The FT argument runs something like this. Rising house prices, despite the great recession, have pushed stock housing values to nearly a trillion pounds, much of this accruing to existing owners or landlords, at the expense of tenants and would be buyers. And ‘there is nothing illusory about the divisions this creates’. They do not lay the blame at faulty monetary policy regarding interest rates or indeed wish to overstate the role of oligarchs holding their savings in the form of London homes; instead the problem is lack of housing supply and fiscal policy that provides tax breaks to private landlords, the absence of capital gains taxation and Housing Benefit maintaining rents in the private rental market. They are critical also of Help to Buy and Funding for Lending (the latter described as a ‘vast credit subsidy’ for buy to let landlords). Guarantees for housing construction on the other hand have remained ‘in the pipeline’. The FT argues that policy has been more successful relaxing the planning system but that political will is receding with economic recovery and as the election nears. So, both the priorities for housing and the lasting commitment to see it through have been lacking.

Looking forward, the editorial argues that (1) HM Treasury should scrutinise all forms of support (including one presumes implicit tax breaks) to home owners; (2) local government should be free to set property taxes; (3) the planning system has to favour those in housing need and seeking new homes rather than the ‘comfortable homeowners’. They conclude: ‘What Britain needs is a government brave enough to trumpet the virtue of falling house prices, and to make it happen’.

The BBC News magazine story by Tom de Castella asks why it is so difficult to achieve the Labour party’s 240,000 UK housing supply figure. Along with Government proposals to help, the main supply suspects, largely based on the Lyons Review analysis, are set out in summary. The planning system and local opposition to development; lack of available land; the slow build out of land held by builders with planning permission, the fact that the state no longer builds to scale and social housing is financially constrained in different ways, supply capacity shortages in terms of labour and materials and the decline of small builders.

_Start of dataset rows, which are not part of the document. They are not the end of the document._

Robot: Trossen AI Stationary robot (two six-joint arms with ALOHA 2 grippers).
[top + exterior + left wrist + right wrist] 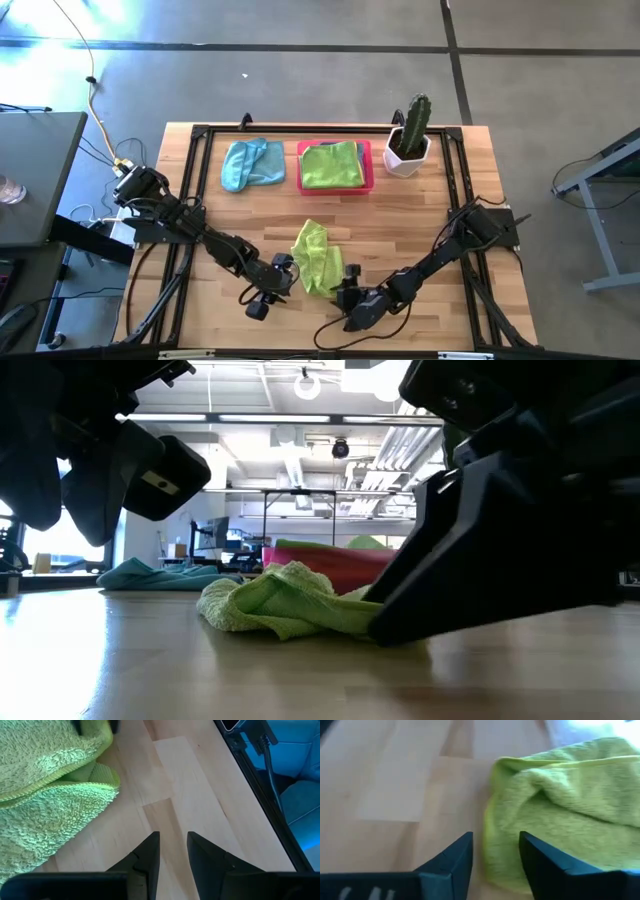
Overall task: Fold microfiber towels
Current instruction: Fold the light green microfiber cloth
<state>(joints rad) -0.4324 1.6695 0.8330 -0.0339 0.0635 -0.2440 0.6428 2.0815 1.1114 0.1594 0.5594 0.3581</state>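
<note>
A crumpled lime green microfiber towel (314, 257) lies on the wooden table near its front edge, also seen as the towel (285, 603) in the low view. My left gripper (173, 851) stands just left of it, open by a narrow gap, with bare wood between its fingers. My right gripper (496, 855) is open at the towel's near right end (372, 622), slanting down, and the towel's edge (490, 840) runs between its fingers. A light blue towel (252, 163) lies at the far left. Another lime green towel (331, 164) rests in the pink tray (368, 166). My right gripper comes slanting down from the table's near right side, with its open fingers on either side of the lime towel's edge (492, 870). One finger (545, 862) stands over the cloth. Whether it touches the towel, I cannot tell. The towel lies slack on the table.
A potted cactus (410, 137) in a white pot stands at the far right, beside the pink tray. A black frame (200, 135) runs around the tabletop. Bare wood (400, 225) lies between the crumpled towel and the tray.
</note>
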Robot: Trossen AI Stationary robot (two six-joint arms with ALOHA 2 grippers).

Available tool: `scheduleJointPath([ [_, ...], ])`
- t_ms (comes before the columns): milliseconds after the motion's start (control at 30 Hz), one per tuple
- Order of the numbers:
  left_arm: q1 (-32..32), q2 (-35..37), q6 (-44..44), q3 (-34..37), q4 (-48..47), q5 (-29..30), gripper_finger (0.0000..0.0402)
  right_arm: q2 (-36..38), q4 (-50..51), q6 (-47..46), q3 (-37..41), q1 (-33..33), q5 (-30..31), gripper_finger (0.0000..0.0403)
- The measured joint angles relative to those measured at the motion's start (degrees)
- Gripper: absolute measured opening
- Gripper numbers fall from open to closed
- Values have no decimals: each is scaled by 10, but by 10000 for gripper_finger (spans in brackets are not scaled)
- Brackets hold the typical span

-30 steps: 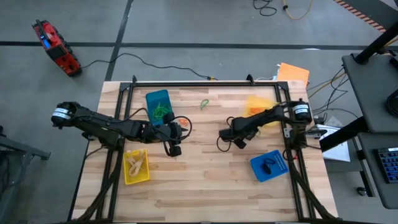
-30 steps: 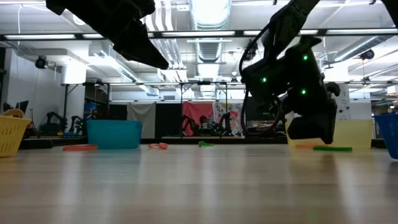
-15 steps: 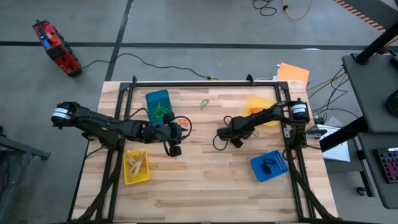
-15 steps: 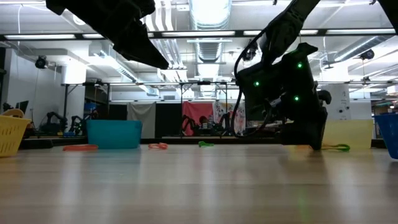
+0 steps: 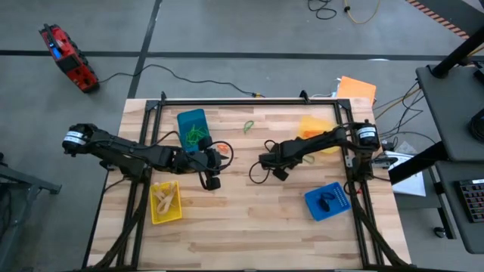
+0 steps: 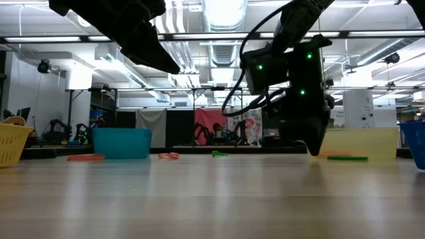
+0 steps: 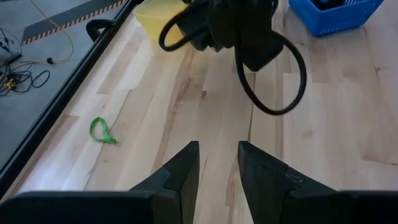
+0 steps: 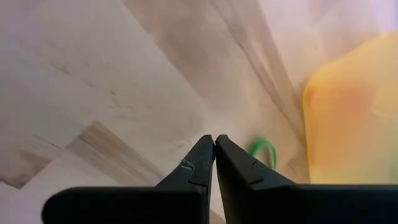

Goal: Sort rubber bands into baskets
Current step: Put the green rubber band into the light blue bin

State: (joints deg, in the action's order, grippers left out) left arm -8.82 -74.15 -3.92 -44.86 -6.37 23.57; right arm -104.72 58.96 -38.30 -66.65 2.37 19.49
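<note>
My right gripper [image 5: 264, 160] [image 8: 214, 144] is shut and hangs point-down just above the table's middle [image 6: 311, 150]; I see nothing between its fingers. A green rubber band [image 8: 264, 151] [image 6: 346, 158] lies flat on the wood beside the pale yellow basket [image 5: 314, 125] [image 8: 348, 118]. My left gripper [image 5: 221, 153] [image 7: 217, 155] is open and empty beside the teal-blue basket [image 5: 191, 128], which holds green bands. Another green band [image 5: 248, 125] [image 7: 101, 130] lies near the far edge. Orange bands [image 6: 85, 157] lie on the table.
A yellow basket [image 5: 165, 202] with tan bands stands at the near left. A blue basket [image 5: 327, 200] with black bands stands at the near right. A flat orange sheet [image 5: 357, 89] lies past the far right corner. Bare wood stretches along the near edge.
My right gripper has gone toward the table's left edge, away from the pale yellow basket. It dipped to the table near the green band and then moved on. The green band lies where it was.
</note>
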Motion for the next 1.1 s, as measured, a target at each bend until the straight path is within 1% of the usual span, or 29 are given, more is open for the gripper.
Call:
scheduleJointPath([
  [267,0,0,0,0,-2,0,96,4,25,-36,5,14,-4,13],
  [533,0,0,0,0,-2,0,96,4,37,-43,35,29,-3,14],
  [600,0,0,0,0,-2,0,96,4,35,-43,42,29,-4,20],
  [700,0,0,0,0,-2,-1,96,4,36,-43,49,29,-4,43],
  [933,0,0,0,0,-2,-1,96,4,26,-35,51,32,16,124],
  [1033,0,0,0,0,-2,-1,96,5,8,-17,58,34,17,146],
  [1100,0,0,0,0,-2,-1,96,6,4,-11,61,34,18,152],
])
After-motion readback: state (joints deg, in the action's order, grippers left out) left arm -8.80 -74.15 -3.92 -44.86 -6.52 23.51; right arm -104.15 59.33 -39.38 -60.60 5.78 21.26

Turning to the private rented sector, Gavin Smart presents an array of surprising numbers. He quotes the recent Savills figure that private landlords have enjoyed an increase in capital values of £177 billion in the last five years during a period when the rental market stock grew by 57% in the UK (2009-14) and as noted by the FT private tenants pay 2/5 of their income on their housing, yet one in three rental market homes would have failed the English decent homes standard if applied to them in 2012. The issue of the moment seems however to be the fiscal one. Private landlords receive of the order of £7 billion per annum in tax allowances (manly mortgage interest tax relief and allowances for repairs and maintenance). Gavin notes the current debate regarding whether these should be halted or moderated and argues instead that they ought to be targeted more effectively incentivising landlords to sign up to accreditation, carry out repairs and improve management in return for the tax breaks.

My thoughts? First, as I have written before I would on balance favour a long term target of stable real house prices but to pursue that in a context of a concerted long term uplift in housing supply, fairer and more efficient housing taxation, more lending intervention and support, probably along the lines suggested by CIH, for a higher quality private rented sector (and by setting these ground rules, this may also hasten rather than further impede more institutional investment).

Second, I am a little wary of tax tinkering and second best solutions. Yes, there may be significant tax allowances going to the rental market but Gavin is right to stress the open-ended nature of the repair and maintenance allowances – these do need to be incentivised and linked to standards. The loan interest tax relief on the other hand is after all an offset for businesses that pay income and capital gains tax (unlike those other ‘asset speculators’, our nation of home owners). The problem at one level has been the previous fiddling with housing taxation (going back to the 1960s) that has broken what was once a relatively consistent treatment – taxing the housing income of home owners and offsetting with mortgage interest tax relief alongside a local property tax. Schedule A income tax was abolished followed later by the Rates and mortgage interest tax relief, without anything comprehensive taking their place. And viewed as an asset, owner-occupation of a main residence remains very lightly taxed with all the bad things that flow from it for the economy and society.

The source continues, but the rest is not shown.